* The problem
The full listing, written out exactly and without images, is the expected result.
----
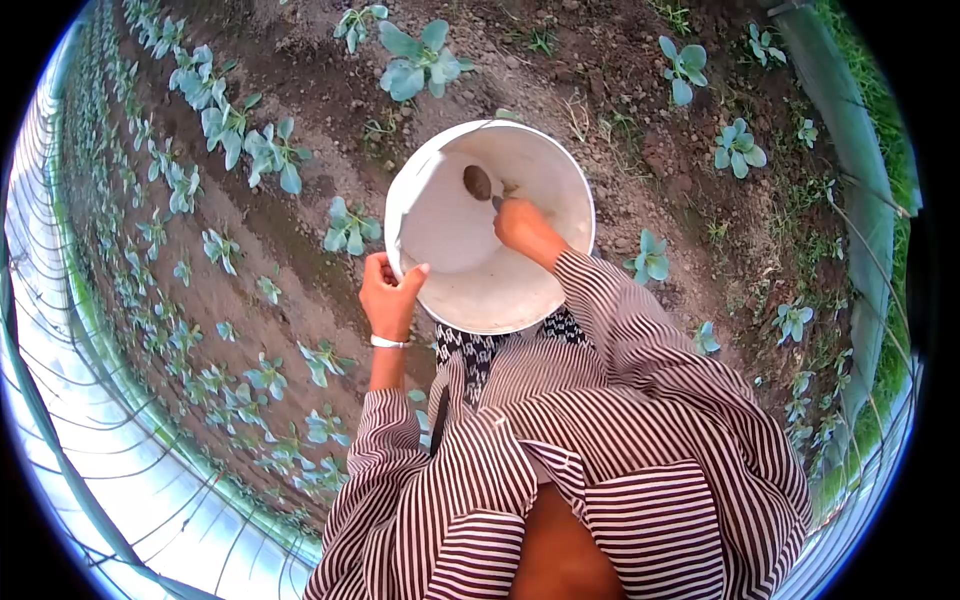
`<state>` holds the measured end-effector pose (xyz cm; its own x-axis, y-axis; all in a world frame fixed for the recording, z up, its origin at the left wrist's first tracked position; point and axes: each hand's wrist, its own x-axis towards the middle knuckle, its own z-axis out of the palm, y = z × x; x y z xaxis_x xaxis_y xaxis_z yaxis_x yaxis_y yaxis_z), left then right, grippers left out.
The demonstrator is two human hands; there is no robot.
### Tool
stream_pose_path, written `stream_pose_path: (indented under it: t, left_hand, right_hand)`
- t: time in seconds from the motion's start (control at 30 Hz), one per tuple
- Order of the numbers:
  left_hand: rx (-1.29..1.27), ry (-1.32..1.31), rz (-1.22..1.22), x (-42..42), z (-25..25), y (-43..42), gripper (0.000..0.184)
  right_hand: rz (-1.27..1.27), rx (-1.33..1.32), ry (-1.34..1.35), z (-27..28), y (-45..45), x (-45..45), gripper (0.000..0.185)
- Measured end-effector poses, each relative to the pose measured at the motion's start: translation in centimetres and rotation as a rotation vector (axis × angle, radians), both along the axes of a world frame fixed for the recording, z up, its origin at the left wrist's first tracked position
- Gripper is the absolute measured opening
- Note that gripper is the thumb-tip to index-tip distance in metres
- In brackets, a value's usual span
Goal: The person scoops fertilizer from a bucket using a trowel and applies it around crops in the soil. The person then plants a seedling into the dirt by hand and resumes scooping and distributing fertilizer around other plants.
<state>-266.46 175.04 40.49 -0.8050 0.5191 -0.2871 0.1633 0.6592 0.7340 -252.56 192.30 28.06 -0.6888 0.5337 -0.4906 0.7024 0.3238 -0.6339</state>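
Note:
A white bucket (490, 300) is in front of my body, with whitish contents (440, 220) inside. My left hand (388, 298) grips the bucket's left rim, its thumb on the edge and the other fingers curled outside. Inside the bucket, my right hand (524, 228) is closed round the handle of a spoon (477, 183). The brownish bowl of the spoon lies up and to the left of my fingers. Whether it carries anything is too small to tell.
Leafy green plants (422, 62) grow in rows in brown soil (300, 60) on both sides. More seedlings (740, 148) stand at the right. A greenish sheet wall (850, 130) borders the right side, and a pale curved cover (150, 480) the left.

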Motion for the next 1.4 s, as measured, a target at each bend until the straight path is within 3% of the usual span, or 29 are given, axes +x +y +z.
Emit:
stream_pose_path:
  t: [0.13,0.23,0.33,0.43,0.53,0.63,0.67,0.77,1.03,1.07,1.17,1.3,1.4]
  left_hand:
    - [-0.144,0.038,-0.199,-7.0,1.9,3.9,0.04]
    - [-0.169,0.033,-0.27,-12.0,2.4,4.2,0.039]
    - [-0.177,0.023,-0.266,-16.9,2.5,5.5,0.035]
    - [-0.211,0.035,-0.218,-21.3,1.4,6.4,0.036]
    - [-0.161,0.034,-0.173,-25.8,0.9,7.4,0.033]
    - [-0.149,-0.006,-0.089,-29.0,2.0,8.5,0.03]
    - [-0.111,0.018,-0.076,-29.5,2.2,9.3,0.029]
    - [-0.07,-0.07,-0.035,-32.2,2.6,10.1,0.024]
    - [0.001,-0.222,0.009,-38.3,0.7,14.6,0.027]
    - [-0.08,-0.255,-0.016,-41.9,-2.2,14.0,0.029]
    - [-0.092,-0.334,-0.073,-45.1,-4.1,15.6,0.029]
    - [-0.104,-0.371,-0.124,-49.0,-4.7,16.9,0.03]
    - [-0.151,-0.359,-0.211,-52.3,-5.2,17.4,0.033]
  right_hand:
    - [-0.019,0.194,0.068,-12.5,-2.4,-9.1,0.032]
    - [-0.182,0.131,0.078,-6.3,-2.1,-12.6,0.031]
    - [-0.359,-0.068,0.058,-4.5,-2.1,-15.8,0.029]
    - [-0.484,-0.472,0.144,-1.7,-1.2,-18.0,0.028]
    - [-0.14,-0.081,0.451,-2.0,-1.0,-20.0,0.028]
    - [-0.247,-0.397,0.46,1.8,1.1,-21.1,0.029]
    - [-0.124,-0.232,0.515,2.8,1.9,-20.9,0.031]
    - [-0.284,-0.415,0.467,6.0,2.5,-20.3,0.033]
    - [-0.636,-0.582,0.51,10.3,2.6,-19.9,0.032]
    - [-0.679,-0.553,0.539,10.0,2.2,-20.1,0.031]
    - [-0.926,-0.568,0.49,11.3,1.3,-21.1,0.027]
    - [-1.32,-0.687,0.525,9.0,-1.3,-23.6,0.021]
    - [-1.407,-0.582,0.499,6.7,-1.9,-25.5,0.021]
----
* Your solution
`<state>` holds the measured end-effector pose (xyz cm; its own x-axis, y-axis; all in a world frame fixed for the recording, z up, its origin at the left wrist's first tracked position; point and axes: each hand's wrist, its own x-axis towards the middle knuckle, its own z-axis out of the palm, y = z × x; x y z xaxis_x xaxis_y xaxis_z yaxis_x yaxis_y yaxis_z), left then right, grippers left out.
The demonstrator is two human hands; there is no robot.
### Tool
stream_pose_path, written `stream_pose_path: (indented under it: t, left_hand, right_hand)`
- t: time in seconds from the motion's start (control at 30 Hz), one per tuple
- Order of the numbers:
  left_hand: rx (-1.29..1.27), ry (-1.32..1.31), rz (-1.22..1.22), x (-42..42), z (-25..25), y (-43..42), gripper (0.000..0.184)
  right_hand: rz (-1.27..1.27), rx (-1.33..1.32), ry (-1.34..1.35), z (-27..28), y (-45..45), x (-45..45), gripper (0.000..0.185)
- Measured end-effector poses, each relative to the pose measured at the motion's start: translation in centimetres and rotation as a rotation vector (axis × angle, radians), both along the axes of a world frame fixed for the recording, z up, its origin at the left wrist's first tracked position
- Gripper is the absolute measured opening
- Note that gripper is the thumb-tip to index-tip distance in metres
- In brackets, a value's usual span
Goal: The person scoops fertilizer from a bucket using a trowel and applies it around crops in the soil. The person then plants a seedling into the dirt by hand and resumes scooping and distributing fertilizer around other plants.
<state>-266.46 175.04 40.49 -0.8050 0.5191 -0.2871 0.1633 0.6592 0.7340 -252.56 192.30 28.06 -0.6888 0.5337 -0.4906 0.7024 0.3238 -0.6339</state>
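Note:
A white bucket (490, 300) is in front of my body, with whitish contents (440, 220) inside. My left hand (388, 298) grips the bucket's left rim, its thumb on the edge and the other fingers curled outside. Inside the bucket, my right hand (524, 228) is closed round the handle of a spoon (477, 183). The brownish bowl of the spoon lies up and to the left of my fingers. Whether it carries anything is too small to tell.
Leafy green plants (422, 62) grow in rows in brown soil (300, 60) on both sides. More seedlings (740, 148) stand at the right. A greenish sheet wall (850, 130) borders the right side, and a pale curved cover (150, 480) the left.
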
Motion for the next 1.4 s, as measured, a target at each bend until the straight path is within 3% of the usual span, or 29 are given, axes +x +y +z.
Emit:
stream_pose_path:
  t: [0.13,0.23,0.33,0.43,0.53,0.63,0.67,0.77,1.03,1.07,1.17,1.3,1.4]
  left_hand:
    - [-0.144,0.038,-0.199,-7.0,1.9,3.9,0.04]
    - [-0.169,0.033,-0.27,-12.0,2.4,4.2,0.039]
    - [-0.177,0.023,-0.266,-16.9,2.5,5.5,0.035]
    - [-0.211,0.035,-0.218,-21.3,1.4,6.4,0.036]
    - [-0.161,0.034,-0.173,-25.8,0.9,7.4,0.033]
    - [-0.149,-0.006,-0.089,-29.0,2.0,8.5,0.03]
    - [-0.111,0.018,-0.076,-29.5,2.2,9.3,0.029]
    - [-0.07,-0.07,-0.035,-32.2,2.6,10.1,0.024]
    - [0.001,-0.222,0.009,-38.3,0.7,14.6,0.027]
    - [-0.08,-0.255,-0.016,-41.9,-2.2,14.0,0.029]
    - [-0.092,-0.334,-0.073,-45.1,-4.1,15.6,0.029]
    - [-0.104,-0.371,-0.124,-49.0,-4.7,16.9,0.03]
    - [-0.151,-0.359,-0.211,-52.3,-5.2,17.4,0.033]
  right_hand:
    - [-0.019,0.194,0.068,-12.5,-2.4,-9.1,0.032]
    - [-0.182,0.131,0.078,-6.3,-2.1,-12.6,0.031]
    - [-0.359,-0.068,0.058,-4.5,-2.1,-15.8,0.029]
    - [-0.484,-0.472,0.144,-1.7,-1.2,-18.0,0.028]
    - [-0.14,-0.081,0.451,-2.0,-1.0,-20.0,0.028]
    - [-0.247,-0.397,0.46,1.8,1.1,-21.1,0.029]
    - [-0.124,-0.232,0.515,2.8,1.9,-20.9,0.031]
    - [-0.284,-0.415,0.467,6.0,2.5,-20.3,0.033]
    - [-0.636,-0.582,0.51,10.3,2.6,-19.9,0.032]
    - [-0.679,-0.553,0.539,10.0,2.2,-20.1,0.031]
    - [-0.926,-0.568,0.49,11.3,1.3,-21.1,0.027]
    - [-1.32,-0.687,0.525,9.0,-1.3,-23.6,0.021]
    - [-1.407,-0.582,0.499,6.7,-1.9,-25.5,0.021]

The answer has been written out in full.